Las compañías farmacéuticas son, como cualquier otro tipo de empresa: máquinas de hacer dinero. Ello conlleva, en muchas ocasiones, a prácticas que rozan el límite de la ética o incluso, como en los casos descritos arriba, que transgreden claramente la ley. Esto es algo sencillamente intolerable. Uno se siente engañado cuando compra una sartén defectuosa y se le rompe el mango después de dos o tres usos.
¿Cómo se sentiría un padre si supiera que su hijo de catorce años se ha suicidado por culpa de un medicamento que, además, nunca le hubiera curado? Y... ¿Cómo se sentiría si supiera que los fabricantes conocían este riesgo y lo ocultaban para ganar más dinero?
La situación se conoce desde hace mucho tiempo. Lamentablemente, los esfuerzos de la administración por solucionarla no han sido demasiados. Incluso la industria cinematográfica se ha hecho eco de ello. En películas como “El fugitivo”, protagonizada por Harrison Ford, han salido a la luz la ocultación de datos negativos sobre fármacos, el soborno a médicos para que prescriban un determinado medicamento, el poder de las multinacionales farmacéuticas...

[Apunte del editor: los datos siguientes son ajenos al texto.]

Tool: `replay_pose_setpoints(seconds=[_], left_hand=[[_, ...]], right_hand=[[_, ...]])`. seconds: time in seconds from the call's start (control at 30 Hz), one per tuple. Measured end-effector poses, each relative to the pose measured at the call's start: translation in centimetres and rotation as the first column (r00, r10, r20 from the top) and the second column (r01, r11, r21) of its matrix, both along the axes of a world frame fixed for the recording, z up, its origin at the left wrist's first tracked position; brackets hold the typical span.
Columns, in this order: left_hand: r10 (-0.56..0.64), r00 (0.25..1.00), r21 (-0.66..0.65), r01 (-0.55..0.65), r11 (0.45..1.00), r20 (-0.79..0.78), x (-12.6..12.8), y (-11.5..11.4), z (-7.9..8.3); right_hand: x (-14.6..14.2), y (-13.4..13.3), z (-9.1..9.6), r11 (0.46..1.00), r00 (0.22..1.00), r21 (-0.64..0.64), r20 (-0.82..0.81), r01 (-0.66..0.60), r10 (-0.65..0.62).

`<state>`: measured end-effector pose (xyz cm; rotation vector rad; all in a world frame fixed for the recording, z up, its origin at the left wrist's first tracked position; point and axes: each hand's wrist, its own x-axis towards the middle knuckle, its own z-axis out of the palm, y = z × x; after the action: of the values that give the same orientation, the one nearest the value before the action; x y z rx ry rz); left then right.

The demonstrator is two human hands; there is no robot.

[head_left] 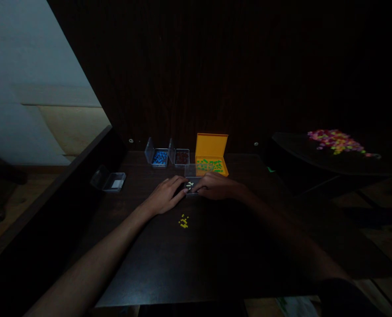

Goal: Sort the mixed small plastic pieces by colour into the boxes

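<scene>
A small clear plastic box with its lid raised stands on the dark desk between my hands. A few pale pieces lie inside it. My left hand grips the box's left side, with thumb and fingers at its edge. Over the right part of the box, my right hand has its fingers closed and pointing down inside; whatever is at the fingertips is hidden. Nearer to me, a loose cluster of small yellow pieces rests directly on the desk.
Behind the hands stand an open orange box with green pieces, a clear box with blue pieces and another with dark red pieces. An open clear box sits left. Colourful beads or flowers lie on a dark surface at right.
</scene>
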<state>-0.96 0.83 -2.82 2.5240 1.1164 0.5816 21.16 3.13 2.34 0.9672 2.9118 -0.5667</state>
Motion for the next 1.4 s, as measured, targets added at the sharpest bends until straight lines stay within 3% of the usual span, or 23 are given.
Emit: replay_pose_setpoints(seconds=[0.4, 0.67, 0.87, 1.4], left_hand=[[-0.008, 1.000, 0.012, 0.009, 1.000, -0.003, 0.0, 0.0, -0.1], [-0.005, 1.000, 0.012, 0.005, 1.000, 0.003, 0.0, 0.1, -0.1], [-0.010, 1.000, 0.012, 0.010, 1.000, 0.005, 0.0, 0.0, 0.0], [-0.001, 1.000, 0.010, 0.001, 1.000, -0.004, 0.0, -0.1, 0.2]], right_hand=[[0.6, 0.4, -0.3, 0.997, 0.996, -0.043, 0.069, 0.062, -0.059], [1.1, 0.3, 1.2, 0.990, 0.991, -0.099, 0.094, 0.102, -0.093], [1.1, 0.1, 1.5, 0.992, 0.992, -0.119, 0.123, 0.039, -0.024], [1.2, 0.8, 0.7, 0.972, 0.995, -0.213, 0.003, 0.102, -0.104]])
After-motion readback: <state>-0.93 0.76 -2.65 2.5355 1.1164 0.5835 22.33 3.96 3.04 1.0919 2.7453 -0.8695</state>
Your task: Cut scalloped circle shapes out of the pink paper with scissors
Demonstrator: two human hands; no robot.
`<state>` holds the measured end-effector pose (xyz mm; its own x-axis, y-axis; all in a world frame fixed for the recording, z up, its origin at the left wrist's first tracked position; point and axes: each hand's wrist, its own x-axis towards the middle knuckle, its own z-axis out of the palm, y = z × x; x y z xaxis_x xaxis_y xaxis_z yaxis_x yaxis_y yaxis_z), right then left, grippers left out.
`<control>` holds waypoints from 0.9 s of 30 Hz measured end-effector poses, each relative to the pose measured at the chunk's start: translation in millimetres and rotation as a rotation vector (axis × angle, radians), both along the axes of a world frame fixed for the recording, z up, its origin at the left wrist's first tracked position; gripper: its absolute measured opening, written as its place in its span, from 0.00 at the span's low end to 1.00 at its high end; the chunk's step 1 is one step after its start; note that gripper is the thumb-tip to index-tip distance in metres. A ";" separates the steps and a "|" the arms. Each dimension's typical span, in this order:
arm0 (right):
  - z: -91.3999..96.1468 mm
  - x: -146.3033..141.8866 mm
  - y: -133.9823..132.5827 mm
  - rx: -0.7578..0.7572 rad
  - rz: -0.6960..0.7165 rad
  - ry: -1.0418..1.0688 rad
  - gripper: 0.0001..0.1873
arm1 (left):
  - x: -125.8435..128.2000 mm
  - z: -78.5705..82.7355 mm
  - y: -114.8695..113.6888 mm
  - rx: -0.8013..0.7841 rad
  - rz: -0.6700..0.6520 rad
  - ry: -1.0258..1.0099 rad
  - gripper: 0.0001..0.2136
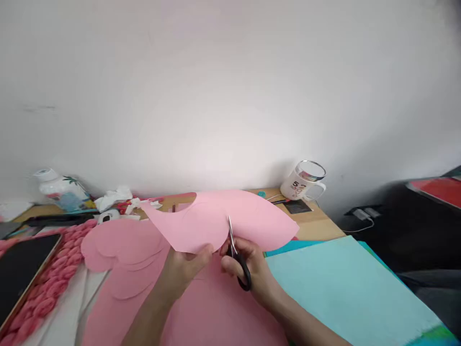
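Observation:
My left hand pinches the near edge of a curved sheet of pink paper and holds it up over the desk. My right hand grips black-handled scissors; their blades point up into the paper's near edge. Below the hands lie more pink paper pieces, several with rounded lobes, stacked on a larger pink sheet.
A light-blue sheet lies at the right. A white mug stands at the back right of the wooden desk. A white bottle, crumpled scraps, a chunky pink braid and a dark tablet sit at the left.

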<state>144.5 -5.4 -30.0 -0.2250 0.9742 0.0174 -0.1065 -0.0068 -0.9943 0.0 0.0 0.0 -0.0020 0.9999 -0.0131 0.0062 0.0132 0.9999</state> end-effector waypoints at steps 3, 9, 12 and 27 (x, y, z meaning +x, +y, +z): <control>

Todo ello y mucho más, es el resultado del actual estatus de la industria farmacéutica. Son los síntomas de una industria mastodóntica enferma que se precipita por un acantilado, arrastrando gente inocente en su caída libre. La reforma de este sector del sistema de salud es incuestionable y debería ser inminente. Es necesaria una reforma amplia, desde la base. Una reforma que permita un desarrollo más ágil y más económico de los fármacos, sobre todo en patologías donde la demanda lo urge.
Una reforma que dé cabida a todas las estrategias terapéuticas conocidas. Que permita la absorción en el sistema de salud de aquellas formas de terapia que han demostrado su eficacia. Una reforma que no suponga pérdidas desorbitadas cuando una molécula nueva no funcione. En una palabra, un sistema que no esté engullido por máquinas de hacer dinero. Mientras el control de la salud esté exclusivamente en manos de multinacionales, seguiremos teniendo fármacos peligrosos y médicos sobornados. Hacen falta cambios profundos a nivel de legislación, de organización, coordinación y de financiación de la investigación básica. Cambios que deben de ser pactados por gobiernos y empresas farmacéuticas. Cambios que hagan que el coste de un fármaco baje de los aproximadamente 300 millones de dólares hasta su entrada en el mercado (800 millones, si se pondera el gasto). Podría parecer una quimera conseguir esta transformación, aunque bastarían unas pocas medidas consensuadas para encontrar soluciones aceptables para todas las partes.
Una solución podría pasar por la existencia de agencias nacionales desde donde se coordinaran y gestionaran los ensayos clínicos. Eso ahorraría millones de dólares de ensayos clínicos y millones de dólares del mal llamado “marketing”. Otra medida podría consistir en la financiación enfocada para grupos de Centros de Investigación, de hospitales, de universidades públicas y privadas. Varios de estos grupos, trabajando durante unos años pueden aportar valiosa información sobre las cualidades de una determinada terapia.
Sería largo de explicar cómo se podría sanear el sistema de salud. Habría incluso alternativas a estas soluciones que mejorarían sustancialmente el sistema. La cuestión es si realmente interesa hacerlo y si los gobiernos nacionales tienen la fuerza suficiente como para negociar con gigantes económicos con ganancias astronómicas. Es posible que GSK y los otros grandes, como Pfizer, Johnson & Johnson, Novartis, Merck, etc., sólo quieran sentarse en la mesa de negociación cuando la debacle que se avecina para un sector enfermo se haga efectiva.